Exercise description: As the answer, set down the lines below from the one containing "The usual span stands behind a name" through the one containing "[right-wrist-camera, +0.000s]", exactly and inclusively, and no others.

====== Record set

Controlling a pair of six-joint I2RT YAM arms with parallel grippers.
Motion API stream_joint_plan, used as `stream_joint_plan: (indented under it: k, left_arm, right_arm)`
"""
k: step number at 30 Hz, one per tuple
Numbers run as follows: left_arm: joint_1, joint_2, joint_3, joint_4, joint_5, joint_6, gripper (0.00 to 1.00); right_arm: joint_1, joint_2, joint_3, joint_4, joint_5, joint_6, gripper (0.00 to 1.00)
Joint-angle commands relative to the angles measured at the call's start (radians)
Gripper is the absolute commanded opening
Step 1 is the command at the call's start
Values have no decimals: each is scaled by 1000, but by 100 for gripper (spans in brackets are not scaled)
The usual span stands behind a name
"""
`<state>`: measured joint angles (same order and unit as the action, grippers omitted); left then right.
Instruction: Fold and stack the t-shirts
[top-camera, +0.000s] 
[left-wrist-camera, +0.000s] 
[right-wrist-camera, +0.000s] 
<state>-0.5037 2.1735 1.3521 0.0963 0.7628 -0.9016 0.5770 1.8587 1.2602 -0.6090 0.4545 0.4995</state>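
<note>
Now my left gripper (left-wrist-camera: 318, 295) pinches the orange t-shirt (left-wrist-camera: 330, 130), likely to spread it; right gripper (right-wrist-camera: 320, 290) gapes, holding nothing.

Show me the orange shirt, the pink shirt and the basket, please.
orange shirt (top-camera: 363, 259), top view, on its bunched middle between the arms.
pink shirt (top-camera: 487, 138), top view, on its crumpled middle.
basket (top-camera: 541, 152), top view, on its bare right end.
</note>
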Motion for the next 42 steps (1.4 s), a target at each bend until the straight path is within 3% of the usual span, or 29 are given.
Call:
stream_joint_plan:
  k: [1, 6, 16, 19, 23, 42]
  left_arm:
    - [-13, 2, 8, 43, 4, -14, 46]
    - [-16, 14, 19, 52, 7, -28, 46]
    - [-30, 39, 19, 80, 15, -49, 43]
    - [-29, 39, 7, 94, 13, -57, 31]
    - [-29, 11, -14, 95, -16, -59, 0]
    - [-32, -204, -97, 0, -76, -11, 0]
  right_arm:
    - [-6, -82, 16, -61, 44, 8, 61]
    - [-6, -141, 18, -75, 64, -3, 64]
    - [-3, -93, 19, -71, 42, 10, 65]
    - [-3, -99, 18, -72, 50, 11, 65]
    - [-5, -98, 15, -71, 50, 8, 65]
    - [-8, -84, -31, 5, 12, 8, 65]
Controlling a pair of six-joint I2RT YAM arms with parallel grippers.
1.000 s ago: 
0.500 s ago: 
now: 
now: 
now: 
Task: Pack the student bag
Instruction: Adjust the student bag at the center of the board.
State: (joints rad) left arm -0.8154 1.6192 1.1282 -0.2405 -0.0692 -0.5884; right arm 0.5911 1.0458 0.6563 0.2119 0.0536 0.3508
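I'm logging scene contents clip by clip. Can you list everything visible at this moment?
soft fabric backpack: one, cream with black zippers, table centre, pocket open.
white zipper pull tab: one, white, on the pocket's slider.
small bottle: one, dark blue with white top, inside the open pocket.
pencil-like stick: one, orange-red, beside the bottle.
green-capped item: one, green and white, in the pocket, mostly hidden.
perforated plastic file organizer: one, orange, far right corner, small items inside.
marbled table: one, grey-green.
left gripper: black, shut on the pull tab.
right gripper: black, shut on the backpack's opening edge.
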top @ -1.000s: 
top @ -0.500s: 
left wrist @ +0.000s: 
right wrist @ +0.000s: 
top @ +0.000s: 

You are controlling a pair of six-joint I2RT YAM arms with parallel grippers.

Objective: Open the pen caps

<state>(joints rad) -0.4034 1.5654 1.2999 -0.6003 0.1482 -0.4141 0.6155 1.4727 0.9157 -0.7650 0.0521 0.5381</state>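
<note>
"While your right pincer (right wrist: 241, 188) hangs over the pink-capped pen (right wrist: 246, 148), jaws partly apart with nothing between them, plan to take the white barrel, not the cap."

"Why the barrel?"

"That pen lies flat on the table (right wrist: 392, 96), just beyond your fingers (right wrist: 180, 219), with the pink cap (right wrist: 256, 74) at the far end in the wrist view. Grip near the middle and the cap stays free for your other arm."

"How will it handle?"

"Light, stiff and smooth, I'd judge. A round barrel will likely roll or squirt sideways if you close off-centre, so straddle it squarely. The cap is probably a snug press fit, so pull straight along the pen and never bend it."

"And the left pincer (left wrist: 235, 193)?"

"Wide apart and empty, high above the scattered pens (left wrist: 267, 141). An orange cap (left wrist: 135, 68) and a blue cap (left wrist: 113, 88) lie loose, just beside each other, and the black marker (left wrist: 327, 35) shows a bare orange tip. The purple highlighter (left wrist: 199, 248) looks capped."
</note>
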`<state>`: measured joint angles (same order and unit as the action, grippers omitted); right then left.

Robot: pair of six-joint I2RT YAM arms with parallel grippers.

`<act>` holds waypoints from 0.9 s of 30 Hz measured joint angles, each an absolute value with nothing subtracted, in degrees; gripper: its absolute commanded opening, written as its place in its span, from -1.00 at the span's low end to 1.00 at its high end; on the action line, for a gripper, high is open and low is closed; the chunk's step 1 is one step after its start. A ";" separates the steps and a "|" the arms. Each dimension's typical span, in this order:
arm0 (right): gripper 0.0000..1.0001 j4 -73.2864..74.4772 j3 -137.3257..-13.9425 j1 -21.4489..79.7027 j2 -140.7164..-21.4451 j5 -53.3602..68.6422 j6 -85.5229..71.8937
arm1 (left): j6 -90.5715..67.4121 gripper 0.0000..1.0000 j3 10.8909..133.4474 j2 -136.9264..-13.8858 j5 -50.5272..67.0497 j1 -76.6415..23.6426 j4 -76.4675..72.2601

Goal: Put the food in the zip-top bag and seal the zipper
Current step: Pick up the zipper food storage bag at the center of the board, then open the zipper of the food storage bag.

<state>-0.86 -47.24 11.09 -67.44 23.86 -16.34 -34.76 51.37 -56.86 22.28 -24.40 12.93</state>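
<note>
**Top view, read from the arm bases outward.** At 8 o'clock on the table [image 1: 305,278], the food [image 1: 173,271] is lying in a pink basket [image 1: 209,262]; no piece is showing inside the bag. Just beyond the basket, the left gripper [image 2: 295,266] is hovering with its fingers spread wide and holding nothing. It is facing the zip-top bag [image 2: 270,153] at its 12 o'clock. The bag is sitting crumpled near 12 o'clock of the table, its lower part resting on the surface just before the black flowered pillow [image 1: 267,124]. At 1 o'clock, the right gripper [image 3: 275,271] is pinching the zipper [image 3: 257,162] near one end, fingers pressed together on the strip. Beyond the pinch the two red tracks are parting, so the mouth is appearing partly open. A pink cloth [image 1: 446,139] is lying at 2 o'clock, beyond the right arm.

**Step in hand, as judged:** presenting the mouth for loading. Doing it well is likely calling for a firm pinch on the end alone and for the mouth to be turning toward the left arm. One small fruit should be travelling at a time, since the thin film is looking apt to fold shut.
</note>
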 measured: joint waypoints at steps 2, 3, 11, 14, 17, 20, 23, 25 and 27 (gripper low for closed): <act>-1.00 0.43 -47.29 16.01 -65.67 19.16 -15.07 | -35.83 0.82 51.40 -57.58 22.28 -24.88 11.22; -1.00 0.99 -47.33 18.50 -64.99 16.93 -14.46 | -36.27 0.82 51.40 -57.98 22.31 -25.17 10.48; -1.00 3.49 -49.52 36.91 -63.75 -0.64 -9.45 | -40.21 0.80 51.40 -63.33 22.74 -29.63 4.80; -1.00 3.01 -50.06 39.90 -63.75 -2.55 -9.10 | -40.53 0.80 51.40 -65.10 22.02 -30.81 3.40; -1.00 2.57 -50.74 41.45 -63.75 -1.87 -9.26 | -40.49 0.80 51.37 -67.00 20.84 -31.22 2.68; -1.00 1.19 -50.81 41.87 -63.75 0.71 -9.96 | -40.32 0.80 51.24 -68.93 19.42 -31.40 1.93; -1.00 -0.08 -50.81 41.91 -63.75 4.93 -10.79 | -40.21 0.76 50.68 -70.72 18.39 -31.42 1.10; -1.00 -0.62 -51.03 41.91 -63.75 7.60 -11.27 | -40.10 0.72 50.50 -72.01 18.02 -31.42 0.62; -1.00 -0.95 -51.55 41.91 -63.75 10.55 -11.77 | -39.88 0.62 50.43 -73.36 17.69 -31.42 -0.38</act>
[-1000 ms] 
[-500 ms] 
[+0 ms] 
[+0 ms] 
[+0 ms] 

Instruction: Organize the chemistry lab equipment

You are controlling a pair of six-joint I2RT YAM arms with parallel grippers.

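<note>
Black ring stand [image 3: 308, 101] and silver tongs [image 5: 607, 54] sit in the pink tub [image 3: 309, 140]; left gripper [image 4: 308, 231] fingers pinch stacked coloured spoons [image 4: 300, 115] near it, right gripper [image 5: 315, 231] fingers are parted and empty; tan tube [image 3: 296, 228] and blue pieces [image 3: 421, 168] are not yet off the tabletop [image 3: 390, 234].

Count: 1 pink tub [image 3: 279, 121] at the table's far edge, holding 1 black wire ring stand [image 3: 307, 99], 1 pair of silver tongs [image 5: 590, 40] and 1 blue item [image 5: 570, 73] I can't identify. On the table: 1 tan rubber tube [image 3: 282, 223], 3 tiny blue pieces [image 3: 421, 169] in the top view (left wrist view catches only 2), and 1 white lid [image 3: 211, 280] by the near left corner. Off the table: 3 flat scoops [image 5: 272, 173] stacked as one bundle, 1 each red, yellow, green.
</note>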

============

Expected output:
The usual span stands behind a name
"""
`<state>`: measured joint angles (same order and unit as the action, grippers omitted); left then right.
Instruction: Fold and stack the t-shirts
[top-camera, +0.000s] 
[left-wrist-camera, +0.000s] 
[right-wrist-camera, +0.000s] 

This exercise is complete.